[The records]

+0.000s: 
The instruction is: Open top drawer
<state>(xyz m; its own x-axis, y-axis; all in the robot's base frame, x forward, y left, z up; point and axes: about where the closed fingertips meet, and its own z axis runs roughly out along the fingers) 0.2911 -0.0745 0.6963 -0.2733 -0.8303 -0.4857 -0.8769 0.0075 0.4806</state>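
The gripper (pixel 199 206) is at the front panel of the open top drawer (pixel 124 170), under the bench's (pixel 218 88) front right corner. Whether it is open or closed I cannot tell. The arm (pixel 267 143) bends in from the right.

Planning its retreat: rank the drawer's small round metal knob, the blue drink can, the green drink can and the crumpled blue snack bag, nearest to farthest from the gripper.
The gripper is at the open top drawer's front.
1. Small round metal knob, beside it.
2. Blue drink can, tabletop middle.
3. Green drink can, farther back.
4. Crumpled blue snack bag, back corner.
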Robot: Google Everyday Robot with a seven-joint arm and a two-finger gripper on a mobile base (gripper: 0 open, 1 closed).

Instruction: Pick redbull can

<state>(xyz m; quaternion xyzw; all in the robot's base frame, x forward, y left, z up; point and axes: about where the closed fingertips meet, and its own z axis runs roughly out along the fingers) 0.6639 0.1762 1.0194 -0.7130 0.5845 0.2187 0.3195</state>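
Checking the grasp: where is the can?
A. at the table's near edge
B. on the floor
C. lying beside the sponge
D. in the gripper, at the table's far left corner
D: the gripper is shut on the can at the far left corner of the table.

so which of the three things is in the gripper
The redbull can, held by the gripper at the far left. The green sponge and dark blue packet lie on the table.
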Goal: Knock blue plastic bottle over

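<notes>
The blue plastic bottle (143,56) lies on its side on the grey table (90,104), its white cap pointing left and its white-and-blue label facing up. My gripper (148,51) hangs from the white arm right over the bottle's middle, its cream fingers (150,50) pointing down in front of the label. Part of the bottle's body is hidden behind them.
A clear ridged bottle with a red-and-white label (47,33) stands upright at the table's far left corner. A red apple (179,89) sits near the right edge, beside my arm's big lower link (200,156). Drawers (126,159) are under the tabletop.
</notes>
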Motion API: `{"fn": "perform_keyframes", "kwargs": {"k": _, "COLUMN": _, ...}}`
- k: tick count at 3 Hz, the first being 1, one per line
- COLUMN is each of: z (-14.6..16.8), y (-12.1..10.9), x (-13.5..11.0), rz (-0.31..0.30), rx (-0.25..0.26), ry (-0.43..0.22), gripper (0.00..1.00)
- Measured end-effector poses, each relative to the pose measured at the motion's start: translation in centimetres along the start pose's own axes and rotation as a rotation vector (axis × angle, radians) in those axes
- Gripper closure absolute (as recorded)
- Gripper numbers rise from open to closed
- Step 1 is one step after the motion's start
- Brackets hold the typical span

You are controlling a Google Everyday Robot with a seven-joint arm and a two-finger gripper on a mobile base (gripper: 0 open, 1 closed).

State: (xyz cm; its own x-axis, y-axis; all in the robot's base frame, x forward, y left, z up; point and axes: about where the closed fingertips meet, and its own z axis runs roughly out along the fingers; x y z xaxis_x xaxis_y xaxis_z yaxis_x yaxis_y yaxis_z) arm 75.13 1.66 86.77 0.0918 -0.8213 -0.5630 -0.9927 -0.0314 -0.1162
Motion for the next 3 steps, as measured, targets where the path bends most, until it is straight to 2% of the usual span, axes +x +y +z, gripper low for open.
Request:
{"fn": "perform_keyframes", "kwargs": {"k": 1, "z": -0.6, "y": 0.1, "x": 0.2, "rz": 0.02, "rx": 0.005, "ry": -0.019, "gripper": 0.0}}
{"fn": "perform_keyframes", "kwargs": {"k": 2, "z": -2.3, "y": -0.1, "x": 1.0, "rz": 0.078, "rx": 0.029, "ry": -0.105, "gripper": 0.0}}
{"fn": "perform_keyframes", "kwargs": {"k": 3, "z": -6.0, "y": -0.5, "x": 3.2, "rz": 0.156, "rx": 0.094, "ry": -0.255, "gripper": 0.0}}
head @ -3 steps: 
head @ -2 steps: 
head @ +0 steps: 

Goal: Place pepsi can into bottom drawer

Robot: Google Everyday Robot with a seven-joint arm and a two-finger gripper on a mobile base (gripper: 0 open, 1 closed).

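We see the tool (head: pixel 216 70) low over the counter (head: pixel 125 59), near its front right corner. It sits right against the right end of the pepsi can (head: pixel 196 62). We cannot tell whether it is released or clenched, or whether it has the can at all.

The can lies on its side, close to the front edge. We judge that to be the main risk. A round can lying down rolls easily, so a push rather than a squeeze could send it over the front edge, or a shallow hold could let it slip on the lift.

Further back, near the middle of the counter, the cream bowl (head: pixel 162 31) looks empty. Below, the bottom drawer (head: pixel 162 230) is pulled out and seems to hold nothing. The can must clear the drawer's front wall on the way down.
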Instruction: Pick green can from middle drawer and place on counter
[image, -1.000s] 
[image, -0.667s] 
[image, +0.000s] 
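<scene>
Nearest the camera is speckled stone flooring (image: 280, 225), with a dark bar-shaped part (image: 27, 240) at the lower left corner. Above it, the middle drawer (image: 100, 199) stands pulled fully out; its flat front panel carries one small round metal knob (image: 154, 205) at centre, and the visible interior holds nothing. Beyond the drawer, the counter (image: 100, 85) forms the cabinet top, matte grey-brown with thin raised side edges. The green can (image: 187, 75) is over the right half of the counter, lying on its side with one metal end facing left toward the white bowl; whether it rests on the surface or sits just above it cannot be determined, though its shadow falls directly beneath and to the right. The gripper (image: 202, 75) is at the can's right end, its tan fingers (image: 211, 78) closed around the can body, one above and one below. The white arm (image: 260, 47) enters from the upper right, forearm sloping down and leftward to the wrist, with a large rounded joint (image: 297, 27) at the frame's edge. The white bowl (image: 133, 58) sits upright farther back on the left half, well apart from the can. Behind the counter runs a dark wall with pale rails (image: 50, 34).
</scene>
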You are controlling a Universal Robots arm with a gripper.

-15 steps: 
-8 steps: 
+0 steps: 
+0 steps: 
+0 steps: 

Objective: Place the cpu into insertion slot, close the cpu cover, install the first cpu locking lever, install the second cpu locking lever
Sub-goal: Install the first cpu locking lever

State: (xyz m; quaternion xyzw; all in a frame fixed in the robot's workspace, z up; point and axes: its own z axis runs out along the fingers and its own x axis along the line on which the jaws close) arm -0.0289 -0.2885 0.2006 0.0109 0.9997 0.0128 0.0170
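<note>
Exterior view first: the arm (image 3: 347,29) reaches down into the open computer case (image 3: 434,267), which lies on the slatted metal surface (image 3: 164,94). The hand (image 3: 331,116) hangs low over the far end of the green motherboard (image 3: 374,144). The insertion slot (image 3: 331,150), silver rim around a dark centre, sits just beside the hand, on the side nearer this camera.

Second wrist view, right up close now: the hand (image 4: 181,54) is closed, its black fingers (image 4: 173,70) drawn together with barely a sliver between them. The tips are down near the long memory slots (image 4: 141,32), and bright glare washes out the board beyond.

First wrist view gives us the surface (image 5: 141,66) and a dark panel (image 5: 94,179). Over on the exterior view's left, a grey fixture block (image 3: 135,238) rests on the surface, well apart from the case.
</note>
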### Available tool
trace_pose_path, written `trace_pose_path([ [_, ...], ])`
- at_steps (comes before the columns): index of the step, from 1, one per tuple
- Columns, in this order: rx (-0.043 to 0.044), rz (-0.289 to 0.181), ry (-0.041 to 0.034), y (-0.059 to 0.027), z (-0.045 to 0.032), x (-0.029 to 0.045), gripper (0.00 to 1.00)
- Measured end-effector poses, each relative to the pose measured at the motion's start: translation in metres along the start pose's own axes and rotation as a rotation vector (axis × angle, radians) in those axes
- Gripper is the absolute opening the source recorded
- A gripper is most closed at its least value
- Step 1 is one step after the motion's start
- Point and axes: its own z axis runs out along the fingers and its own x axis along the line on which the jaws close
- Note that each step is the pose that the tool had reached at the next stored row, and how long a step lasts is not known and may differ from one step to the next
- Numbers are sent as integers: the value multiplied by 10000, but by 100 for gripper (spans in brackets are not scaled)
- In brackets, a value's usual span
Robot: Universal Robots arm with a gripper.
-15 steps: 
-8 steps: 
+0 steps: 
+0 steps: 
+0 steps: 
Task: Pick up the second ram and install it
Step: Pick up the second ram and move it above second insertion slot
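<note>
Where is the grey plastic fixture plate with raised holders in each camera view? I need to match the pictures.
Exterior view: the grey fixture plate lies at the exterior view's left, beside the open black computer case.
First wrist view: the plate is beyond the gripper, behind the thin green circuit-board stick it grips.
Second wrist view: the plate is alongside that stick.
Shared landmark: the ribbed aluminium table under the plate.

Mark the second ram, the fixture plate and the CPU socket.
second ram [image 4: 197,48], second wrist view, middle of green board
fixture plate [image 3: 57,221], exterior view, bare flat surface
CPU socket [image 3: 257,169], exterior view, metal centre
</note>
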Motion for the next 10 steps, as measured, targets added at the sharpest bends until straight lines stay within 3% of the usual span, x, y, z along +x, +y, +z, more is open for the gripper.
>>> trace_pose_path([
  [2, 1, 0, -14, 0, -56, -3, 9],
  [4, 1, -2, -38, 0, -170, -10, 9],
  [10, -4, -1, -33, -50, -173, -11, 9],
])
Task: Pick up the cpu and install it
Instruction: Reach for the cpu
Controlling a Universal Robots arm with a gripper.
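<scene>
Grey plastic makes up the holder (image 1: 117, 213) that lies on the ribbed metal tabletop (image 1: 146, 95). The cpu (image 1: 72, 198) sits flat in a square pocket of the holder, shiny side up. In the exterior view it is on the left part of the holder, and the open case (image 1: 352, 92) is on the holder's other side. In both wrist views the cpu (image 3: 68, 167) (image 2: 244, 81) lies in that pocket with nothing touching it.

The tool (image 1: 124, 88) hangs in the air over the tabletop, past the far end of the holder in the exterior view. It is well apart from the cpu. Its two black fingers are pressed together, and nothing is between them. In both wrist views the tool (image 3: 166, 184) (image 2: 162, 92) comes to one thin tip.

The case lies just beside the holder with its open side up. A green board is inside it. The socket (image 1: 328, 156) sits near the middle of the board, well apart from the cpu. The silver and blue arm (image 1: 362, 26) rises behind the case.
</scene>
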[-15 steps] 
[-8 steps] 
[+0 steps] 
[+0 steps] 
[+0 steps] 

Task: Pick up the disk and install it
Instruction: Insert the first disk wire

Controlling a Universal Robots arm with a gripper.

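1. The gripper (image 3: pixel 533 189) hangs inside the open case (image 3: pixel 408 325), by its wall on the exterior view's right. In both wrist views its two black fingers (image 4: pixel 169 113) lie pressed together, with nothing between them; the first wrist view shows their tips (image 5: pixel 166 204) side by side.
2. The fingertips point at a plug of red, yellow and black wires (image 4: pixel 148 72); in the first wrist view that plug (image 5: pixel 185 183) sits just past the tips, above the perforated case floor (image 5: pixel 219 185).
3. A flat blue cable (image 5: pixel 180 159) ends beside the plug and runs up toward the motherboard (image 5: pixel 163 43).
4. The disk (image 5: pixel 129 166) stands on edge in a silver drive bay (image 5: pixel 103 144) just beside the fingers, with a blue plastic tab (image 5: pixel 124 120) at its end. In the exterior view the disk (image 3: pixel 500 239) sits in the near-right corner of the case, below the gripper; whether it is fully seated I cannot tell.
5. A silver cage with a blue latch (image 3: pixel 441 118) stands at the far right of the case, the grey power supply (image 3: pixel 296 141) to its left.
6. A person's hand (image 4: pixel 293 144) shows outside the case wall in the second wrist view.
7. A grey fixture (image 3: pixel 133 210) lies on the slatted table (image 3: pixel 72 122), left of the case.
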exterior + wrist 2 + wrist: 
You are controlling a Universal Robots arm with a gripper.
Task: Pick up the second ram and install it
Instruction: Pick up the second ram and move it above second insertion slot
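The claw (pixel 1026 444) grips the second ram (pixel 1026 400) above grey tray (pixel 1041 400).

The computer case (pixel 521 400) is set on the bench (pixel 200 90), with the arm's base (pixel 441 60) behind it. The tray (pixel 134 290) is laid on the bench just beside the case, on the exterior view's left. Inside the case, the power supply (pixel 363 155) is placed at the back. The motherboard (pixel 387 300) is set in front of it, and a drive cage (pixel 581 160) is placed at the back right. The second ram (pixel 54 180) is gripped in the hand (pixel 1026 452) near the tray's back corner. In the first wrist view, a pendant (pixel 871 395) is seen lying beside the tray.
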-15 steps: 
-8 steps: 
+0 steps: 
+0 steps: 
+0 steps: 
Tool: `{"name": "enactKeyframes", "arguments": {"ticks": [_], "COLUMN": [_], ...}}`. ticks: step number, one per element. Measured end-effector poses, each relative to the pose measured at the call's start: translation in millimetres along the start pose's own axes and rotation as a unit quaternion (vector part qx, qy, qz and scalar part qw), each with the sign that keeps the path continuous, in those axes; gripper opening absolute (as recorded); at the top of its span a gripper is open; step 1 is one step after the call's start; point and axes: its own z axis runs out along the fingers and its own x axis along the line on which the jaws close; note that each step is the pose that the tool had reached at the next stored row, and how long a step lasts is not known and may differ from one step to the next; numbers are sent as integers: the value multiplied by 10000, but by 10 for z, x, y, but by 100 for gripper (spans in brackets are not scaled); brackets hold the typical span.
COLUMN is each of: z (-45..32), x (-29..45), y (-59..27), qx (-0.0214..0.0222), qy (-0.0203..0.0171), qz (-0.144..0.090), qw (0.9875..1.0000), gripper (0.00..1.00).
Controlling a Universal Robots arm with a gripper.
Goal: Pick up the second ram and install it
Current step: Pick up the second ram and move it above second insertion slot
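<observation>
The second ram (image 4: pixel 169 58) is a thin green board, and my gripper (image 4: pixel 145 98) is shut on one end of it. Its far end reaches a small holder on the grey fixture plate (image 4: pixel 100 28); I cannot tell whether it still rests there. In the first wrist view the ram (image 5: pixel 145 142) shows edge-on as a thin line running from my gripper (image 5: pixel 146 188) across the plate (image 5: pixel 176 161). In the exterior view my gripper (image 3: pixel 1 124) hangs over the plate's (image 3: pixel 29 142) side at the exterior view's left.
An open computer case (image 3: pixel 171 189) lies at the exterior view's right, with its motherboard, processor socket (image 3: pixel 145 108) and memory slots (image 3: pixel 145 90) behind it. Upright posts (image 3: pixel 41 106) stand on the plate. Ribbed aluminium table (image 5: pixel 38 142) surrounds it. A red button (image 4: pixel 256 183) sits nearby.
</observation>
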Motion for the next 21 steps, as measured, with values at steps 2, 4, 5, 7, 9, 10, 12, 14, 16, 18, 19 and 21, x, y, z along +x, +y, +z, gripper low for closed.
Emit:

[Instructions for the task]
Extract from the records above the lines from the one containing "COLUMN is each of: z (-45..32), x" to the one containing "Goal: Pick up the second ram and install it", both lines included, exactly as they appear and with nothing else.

[Solution to this problem]
COLUMN is each of: z (-45..32), x (-29..45), y (-59..27), qx (-0.0214..0.0222), qy (-0.0203..0.0171), qz (-0.144..0.090), qw (0.9875..1.0000), gripper (0.00..1.00).
Controlling a Universal Robots arm with a gripper.
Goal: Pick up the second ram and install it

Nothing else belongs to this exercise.